Correct, though never quite to this scale. You can read about past layoffs on Treehouse’s Glassdoor profile, or in Portland Business Journal.

How did employees find out they were losing their job?

Unofficially? By piecing it together based on conversations with department managers.

Officially? Via email on September 23.

Did Carson ever check back in with the company?

On Monday, September 13, a document was anonymously shared on both Twitter and LinkedIn listing the names of employees impacted by the layoffs.

Twitter screenshot reading ‘So @ryancarson is laying off most of the @treehouse staff at the end of this month with no severance. He’s trying to shame, blame, and gaslight anyone passing around this list. Make a white tech bro mad. Share the list, hire the people’

In response, Carson forced his Director of People & Culture to post a Slack message condemning the list. Underneath this condemnation, Carson offered to connect impacted employees with CEOs of other companies. Four days later, he posted a follow-up underneath noting that only two employees had sent DMs in response.

An employee’s post underneath Carson’s asking whether there was any plan in place to support existing students went unanswered.

Any other contact from Carson after September 13?

None.

In the September 23 Business Insider profile on Treehouse, Carson is quoted as saying he “later reached out privately to those affected”.

Nonsense.

In the same article Carson states “a change in Google’s search algorithm in August of 2020 reduced our organic traffic by 40%”.

First, according to documentation there was no algorithm change in August of 2020, although one occurred in December 2020.

Second, the August 13 announcement that the company was for sale never mentioned Google’s algorithm as a catalyst.

Third, as pointed out on Twitter, a change in Google’s algorithm should impact all tech schools equally, yet according to Geekwire US education tech startups raised a record $2.2 billion in 2020, and Treehouse competitor OpenSesame raised $50 million in new funding in mid-2021.

So the majority of Treehouse’s employees were never contacted individually, never thanked for their service to Treehouse’s students, and never offered severance.

Correct, although some were offered an opportunity to stay on as part-time contractors for an absurdly reduced rate. Treehouse’s excellent production staff were offered something like minimum wage.

And the employees who were retained?

They were told in late September that Treehouse would no longer cover their health insurance.

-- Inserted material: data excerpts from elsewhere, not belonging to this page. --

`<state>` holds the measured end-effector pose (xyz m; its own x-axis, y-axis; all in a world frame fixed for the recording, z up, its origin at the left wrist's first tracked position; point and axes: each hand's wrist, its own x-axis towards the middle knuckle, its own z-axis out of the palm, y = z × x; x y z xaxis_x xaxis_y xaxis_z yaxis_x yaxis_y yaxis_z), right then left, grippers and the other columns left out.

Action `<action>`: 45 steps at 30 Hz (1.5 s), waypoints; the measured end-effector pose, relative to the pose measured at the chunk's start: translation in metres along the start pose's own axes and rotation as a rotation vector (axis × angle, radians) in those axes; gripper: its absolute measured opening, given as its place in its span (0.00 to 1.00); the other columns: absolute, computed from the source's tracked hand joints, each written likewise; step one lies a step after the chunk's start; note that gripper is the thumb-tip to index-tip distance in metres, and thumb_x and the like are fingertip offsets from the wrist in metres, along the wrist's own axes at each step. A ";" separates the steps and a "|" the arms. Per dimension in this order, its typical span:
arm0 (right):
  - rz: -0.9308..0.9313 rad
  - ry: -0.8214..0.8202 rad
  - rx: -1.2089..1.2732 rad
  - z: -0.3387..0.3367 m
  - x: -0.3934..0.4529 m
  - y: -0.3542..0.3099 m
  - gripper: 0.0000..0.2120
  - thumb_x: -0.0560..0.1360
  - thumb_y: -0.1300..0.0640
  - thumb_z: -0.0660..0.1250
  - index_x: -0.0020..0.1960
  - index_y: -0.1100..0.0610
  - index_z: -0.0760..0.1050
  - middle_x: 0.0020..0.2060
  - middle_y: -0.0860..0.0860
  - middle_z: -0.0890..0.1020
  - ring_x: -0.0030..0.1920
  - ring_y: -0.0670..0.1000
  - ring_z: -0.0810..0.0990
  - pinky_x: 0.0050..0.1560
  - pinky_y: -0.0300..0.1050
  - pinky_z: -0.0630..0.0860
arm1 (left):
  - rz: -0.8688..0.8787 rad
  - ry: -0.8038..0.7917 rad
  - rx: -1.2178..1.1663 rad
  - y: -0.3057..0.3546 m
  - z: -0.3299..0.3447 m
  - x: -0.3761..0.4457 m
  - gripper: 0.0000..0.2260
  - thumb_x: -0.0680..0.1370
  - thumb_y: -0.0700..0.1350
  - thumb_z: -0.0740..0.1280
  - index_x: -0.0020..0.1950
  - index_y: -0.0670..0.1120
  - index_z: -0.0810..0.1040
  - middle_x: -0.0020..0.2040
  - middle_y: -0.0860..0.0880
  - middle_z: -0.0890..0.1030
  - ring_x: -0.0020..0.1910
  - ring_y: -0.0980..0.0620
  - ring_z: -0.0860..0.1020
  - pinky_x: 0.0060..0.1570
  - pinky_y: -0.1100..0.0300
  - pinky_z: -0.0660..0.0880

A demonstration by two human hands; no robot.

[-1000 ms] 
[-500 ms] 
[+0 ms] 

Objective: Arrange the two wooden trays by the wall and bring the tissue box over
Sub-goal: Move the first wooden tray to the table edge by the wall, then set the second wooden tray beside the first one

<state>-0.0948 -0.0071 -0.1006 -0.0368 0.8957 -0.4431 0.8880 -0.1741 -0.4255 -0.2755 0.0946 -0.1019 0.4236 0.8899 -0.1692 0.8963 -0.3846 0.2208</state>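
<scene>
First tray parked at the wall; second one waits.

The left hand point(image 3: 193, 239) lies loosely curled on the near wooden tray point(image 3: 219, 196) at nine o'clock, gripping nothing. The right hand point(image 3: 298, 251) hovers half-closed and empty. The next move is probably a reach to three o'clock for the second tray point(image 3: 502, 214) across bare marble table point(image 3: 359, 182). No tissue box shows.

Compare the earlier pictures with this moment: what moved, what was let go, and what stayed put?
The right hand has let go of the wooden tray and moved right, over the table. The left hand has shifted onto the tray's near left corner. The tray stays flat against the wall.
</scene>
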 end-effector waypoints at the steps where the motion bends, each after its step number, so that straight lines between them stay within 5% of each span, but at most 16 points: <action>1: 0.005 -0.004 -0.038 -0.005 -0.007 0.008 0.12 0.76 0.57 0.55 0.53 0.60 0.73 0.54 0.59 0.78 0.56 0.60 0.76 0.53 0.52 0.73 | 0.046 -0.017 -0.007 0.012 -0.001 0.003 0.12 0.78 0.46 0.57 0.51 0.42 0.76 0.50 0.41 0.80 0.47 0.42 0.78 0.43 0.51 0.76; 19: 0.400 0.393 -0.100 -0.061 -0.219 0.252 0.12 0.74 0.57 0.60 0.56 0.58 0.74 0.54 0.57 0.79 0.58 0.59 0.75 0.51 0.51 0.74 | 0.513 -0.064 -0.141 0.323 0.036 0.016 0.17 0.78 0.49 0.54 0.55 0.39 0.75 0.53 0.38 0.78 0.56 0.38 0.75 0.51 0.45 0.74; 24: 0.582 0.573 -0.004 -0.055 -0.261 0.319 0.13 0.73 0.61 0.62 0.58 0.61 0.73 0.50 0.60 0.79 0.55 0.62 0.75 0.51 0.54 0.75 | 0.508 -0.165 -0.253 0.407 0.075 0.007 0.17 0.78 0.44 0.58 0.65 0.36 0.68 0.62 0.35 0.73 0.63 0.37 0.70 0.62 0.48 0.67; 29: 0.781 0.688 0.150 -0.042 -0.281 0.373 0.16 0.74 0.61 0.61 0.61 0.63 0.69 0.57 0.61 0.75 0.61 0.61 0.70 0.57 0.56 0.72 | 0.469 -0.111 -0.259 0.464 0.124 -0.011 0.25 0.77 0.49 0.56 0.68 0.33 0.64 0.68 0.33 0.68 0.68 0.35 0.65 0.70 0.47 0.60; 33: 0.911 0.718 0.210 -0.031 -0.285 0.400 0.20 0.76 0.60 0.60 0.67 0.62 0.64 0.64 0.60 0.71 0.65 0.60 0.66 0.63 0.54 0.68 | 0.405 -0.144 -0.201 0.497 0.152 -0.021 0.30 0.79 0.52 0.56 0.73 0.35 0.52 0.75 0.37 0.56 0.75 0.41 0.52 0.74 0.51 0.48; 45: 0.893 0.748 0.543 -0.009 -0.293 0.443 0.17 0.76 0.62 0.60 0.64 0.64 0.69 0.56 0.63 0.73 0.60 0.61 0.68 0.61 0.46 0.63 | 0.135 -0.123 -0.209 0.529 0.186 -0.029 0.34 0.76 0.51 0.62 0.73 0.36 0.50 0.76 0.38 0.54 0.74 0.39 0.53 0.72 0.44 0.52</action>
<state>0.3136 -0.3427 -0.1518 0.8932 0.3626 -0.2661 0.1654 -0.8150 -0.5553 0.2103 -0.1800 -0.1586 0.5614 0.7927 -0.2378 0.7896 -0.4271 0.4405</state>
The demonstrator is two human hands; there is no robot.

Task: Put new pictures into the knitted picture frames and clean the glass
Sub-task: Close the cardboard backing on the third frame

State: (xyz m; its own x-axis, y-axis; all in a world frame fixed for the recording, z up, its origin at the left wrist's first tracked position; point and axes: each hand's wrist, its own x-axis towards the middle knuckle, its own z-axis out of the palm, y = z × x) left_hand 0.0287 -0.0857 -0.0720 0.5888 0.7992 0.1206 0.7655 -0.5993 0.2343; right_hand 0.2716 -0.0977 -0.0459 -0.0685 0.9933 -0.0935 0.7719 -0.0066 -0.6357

One last question: in recent years Treehouse tried to position itself as a mission-driven business, with a desire to increase diversity in tech and a commitment to EDI (equity, diversity, and inclusion.) Was that an illusion?

Not at all. Treehouse’s employees believed wholeheartedly in this mission, and this belief impacted every decision we made. At the team level, Treehouse was a warm, welcoming, supportive atmosphere, and I honestly believe each team member strived to do right by our students.

Did this belief reach the top of the company? Readers can make their own judgements based on what’s written here.

Edit: after 17 days of total silence, Carson did post one last message to Treehouse Slack as employees were saying goodbye:

Slack screenshot. Ryan’s post reads ‘I want to thank everyone that’s leaving today for working so hard to serve our Students. You’ve directly changed the lives of thousands of people and it wouldn’t have happened without you.’ The response reads ‘x years of dedicating myself to this mission and you fire me with less than a months notice, with no severance. You go on a month long silence hiatus. Never once reach out to me personally, unless it was work related…’

Needless to say, the reaction from his employees was not a warm one, though it did mark Carson’s first mention of Treehouse’s students in months.